Directions — Where the records below show a line containing "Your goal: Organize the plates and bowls", start copying; end with the line containing "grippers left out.", and copy it too.

Source data
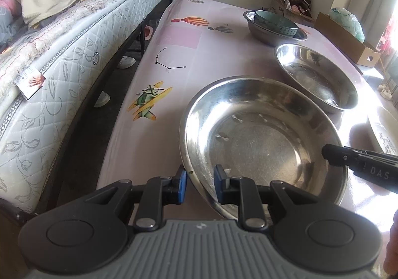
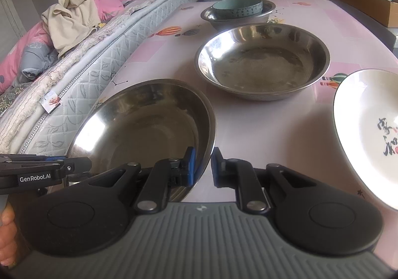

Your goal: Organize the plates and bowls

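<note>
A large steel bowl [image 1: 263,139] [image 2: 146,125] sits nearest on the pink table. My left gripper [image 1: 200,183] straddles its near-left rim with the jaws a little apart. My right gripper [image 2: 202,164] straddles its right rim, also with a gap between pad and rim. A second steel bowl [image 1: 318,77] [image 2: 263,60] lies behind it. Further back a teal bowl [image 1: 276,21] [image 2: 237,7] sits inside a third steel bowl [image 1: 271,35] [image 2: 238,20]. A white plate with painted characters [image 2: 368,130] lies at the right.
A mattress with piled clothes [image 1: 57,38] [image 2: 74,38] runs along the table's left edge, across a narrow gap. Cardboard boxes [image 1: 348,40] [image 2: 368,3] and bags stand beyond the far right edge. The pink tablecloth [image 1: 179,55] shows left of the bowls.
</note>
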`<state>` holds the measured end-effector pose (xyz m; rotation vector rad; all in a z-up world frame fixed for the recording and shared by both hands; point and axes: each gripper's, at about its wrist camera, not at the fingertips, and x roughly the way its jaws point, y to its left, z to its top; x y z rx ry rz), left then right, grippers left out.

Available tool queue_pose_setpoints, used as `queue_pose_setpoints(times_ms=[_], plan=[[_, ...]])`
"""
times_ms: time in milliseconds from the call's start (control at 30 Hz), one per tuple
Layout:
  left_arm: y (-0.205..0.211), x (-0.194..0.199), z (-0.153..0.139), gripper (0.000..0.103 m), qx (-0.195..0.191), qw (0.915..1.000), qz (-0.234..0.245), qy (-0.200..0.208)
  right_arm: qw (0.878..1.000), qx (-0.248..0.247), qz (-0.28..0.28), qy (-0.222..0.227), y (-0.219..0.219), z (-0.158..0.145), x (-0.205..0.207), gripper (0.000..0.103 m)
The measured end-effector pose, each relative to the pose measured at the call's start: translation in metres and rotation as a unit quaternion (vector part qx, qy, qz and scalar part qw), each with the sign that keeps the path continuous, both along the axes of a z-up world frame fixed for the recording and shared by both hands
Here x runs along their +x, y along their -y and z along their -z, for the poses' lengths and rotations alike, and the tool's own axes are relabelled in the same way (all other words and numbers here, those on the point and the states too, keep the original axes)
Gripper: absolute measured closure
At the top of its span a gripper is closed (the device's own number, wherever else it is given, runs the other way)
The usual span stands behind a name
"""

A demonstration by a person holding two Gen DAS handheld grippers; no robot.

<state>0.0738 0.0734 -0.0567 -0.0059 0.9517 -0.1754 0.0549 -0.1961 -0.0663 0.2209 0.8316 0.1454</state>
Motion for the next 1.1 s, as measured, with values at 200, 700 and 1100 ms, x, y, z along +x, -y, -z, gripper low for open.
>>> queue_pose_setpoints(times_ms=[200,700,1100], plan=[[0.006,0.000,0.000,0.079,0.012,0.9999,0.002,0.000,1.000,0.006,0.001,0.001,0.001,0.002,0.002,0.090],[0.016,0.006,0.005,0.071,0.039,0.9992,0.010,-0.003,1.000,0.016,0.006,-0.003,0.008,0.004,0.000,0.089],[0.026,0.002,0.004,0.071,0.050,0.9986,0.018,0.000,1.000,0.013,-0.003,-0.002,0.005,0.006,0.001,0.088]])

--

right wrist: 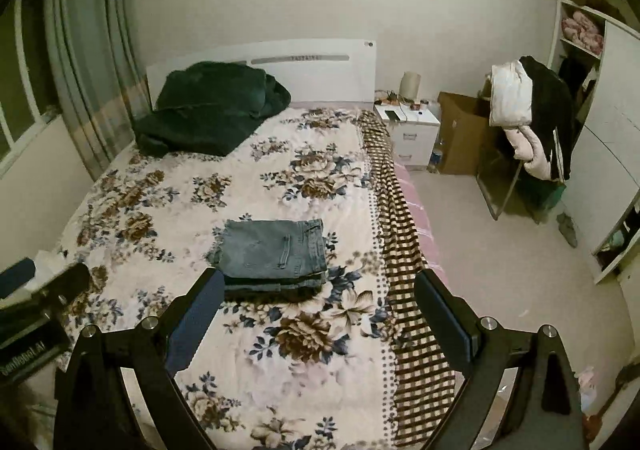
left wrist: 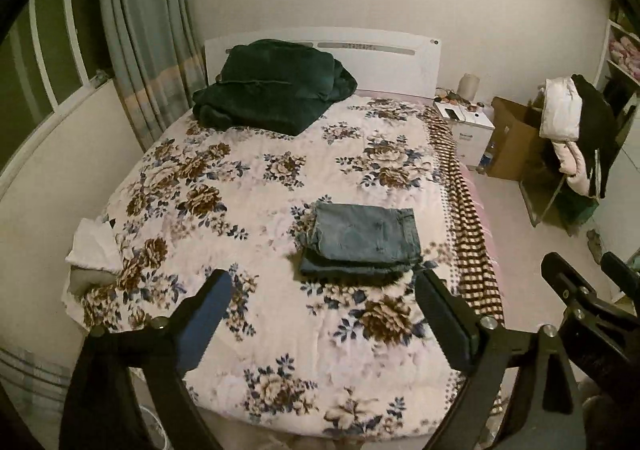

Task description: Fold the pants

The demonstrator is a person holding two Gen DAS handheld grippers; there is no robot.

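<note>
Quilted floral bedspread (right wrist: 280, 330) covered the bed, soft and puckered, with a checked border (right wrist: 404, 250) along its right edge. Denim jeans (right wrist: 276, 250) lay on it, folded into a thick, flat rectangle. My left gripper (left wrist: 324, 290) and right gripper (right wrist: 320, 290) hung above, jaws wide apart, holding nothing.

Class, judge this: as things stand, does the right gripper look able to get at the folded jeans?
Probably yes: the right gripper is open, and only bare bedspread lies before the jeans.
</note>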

Final answer —
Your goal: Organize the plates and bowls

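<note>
A large steel bowl [image 1: 263,139] [image 2: 146,125] sits nearest on the pink table. My left gripper [image 1: 200,183] straddles its near-left rim with the jaws a little apart. My right gripper [image 2: 202,164] straddles its right rim, also with a gap between pad and rim. A second steel bowl [image 1: 318,77] [image 2: 263,60] lies behind it. Further back a teal bowl [image 1: 276,21] [image 2: 237,7] sits inside a third steel bowl [image 1: 271,35] [image 2: 238,20]. A white plate with painted characters [image 2: 368,130] lies at the right.
A mattress with piled clothes [image 1: 57,38] [image 2: 74,38] runs along the table's left edge, across a narrow gap. Cardboard boxes [image 1: 348,40] [image 2: 368,3] and bags stand beyond the far right edge. The pink tablecloth [image 1: 179,55] shows left of the bowls.
</note>
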`<state>` holds the measured end-effector pose (xyz m; rotation vector rad; all in a z-up world frame fixed for the recording and shared by both hands; point and axes: each gripper's, at about its wrist camera, not at the fingertips, and x roughly the way its jaws point, y to its left, z to its top; x y z rx ry rz), left then right, grippers left out.

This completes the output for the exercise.